Given that chromatin is the physiological template for all DNA-mediated processes, it is not surprising that histone modifications represent an essential component in controlling the structure and/or function of the chromatin fiber, with different modifications yielding distinct functional consequences. Indeed, recent studies have shown that site-specific histone modifications correlate well with particular biological functions such as gene transcription (7, 8). For instance, histone H3 lysine 9 acetylation (H3K9ac),2 H3 serine 10 phosphorylation (H3S10ph), and H3 lysine 4 trimethylation (H3K4me3) are believed to be associated with transcriptional activation (9). Conversely, H3K9me3 and hypoacetylation of H3 and H4 have been shown to be correlated with transcriptional repression. As stated above, ultimately, the functions of histone modifications are manifested by the recognition of histone code or histone language by a particular cellular machinery such as the transcription apparatus (10).
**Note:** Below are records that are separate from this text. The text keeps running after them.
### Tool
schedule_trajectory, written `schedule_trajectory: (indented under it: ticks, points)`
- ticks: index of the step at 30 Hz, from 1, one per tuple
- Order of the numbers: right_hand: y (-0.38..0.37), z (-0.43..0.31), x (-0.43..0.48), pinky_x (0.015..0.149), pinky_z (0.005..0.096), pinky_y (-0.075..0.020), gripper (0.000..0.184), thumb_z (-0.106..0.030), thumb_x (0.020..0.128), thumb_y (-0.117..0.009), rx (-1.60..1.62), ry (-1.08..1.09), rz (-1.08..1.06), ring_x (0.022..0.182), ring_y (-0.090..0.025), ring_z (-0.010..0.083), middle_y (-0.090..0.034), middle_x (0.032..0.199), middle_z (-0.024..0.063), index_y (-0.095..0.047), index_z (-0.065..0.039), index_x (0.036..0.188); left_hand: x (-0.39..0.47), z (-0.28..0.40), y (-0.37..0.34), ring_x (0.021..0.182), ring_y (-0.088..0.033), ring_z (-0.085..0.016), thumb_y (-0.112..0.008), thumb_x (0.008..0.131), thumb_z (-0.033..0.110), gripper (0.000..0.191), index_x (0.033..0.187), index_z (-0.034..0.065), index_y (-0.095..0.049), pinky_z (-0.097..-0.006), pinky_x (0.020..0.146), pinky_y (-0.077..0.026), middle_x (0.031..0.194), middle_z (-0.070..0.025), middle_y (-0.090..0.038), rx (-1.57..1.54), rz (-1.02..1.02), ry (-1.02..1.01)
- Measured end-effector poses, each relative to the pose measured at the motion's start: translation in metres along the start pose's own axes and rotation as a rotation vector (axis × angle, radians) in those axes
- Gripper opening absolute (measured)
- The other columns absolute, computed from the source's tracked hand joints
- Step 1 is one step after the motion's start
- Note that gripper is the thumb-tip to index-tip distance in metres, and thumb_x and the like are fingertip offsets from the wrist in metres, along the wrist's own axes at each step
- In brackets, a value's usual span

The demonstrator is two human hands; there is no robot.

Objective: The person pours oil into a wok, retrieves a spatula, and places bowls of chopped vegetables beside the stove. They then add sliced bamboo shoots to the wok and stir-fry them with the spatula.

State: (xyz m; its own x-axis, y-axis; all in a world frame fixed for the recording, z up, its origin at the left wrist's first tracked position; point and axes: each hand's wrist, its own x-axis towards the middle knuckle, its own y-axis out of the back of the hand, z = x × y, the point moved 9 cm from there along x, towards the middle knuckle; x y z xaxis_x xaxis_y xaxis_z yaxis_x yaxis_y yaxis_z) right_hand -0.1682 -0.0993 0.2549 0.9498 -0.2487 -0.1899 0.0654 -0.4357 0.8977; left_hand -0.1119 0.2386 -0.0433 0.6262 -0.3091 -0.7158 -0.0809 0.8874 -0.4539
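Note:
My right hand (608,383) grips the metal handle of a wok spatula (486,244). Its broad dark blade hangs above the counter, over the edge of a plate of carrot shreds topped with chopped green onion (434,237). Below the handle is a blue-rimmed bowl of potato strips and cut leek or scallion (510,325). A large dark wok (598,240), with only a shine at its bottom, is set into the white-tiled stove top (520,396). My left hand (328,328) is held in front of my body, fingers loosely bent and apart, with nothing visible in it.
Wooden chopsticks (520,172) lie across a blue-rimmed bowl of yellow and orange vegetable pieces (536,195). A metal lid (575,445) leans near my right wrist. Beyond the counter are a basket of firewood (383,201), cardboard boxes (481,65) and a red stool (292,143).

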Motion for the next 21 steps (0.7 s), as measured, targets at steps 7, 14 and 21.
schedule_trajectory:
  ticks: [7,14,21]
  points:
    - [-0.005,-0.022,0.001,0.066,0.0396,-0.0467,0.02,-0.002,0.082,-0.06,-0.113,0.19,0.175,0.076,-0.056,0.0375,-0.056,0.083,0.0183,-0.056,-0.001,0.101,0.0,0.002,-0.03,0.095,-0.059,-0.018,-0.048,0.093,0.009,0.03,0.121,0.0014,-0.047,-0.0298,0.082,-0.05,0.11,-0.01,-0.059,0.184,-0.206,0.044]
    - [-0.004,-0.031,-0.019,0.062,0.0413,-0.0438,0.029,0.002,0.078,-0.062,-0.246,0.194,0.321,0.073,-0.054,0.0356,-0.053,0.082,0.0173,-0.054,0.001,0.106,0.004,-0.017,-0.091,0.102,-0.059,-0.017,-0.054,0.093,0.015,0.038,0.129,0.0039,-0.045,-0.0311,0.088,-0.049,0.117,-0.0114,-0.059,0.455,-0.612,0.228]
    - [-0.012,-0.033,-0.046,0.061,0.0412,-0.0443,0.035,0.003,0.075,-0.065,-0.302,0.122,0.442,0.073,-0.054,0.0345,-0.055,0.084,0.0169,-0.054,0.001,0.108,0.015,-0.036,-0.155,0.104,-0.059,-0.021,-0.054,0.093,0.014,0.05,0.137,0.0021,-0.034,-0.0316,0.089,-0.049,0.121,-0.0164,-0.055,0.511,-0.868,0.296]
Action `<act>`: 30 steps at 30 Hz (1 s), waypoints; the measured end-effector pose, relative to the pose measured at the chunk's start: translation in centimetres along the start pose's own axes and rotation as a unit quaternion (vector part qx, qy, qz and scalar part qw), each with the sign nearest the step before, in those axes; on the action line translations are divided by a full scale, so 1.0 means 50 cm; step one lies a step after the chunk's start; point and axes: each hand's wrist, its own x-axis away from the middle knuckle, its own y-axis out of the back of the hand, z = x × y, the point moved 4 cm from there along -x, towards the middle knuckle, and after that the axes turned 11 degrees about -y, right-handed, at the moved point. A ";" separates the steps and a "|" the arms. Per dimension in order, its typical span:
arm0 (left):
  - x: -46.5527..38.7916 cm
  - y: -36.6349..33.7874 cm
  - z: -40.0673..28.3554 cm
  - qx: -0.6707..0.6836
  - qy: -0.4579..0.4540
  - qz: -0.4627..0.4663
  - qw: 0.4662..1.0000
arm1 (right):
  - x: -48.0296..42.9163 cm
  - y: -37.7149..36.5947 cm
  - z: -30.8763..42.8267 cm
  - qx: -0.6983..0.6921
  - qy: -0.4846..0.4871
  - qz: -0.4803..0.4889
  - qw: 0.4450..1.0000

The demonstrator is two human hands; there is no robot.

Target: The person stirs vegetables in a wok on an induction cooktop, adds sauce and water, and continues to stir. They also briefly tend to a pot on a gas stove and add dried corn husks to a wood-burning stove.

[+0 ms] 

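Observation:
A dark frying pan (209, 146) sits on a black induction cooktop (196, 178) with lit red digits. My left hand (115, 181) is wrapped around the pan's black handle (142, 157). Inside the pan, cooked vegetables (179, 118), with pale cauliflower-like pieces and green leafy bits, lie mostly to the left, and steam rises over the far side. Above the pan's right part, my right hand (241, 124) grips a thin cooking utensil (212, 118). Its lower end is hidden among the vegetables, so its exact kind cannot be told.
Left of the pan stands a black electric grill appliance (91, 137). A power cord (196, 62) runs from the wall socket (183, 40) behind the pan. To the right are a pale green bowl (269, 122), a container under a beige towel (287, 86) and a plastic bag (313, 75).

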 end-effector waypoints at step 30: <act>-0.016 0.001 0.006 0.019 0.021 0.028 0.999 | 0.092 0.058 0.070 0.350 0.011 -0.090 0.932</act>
The gene transcription cycle begins with the binding of activators/coactivators on gene promoters. This event leads to the recruitment of general transcription factors. RNA polymerase II (pol II), together with general transcription factors including TFIIH, is positioned at the core promoter to form a preinitiation complex and carry out transcription (11–13). Transcription can be divided into three distinct yet closely coupled phases: initiation, elongation, and termination. Given the chromatinized nature of the genome organization, it is not surprising that the majority of the coactivators identified are chromatin modifiers. Indeed, a large number of coactivators that have been implicated in estrogen receptor α (ERα)-regulated transcription, including SRC-1, CBP/p300, pCAF, G9a, PRMT1, CARM1, and MLL2, all possess chromatin-remodeling capabilities (14–22).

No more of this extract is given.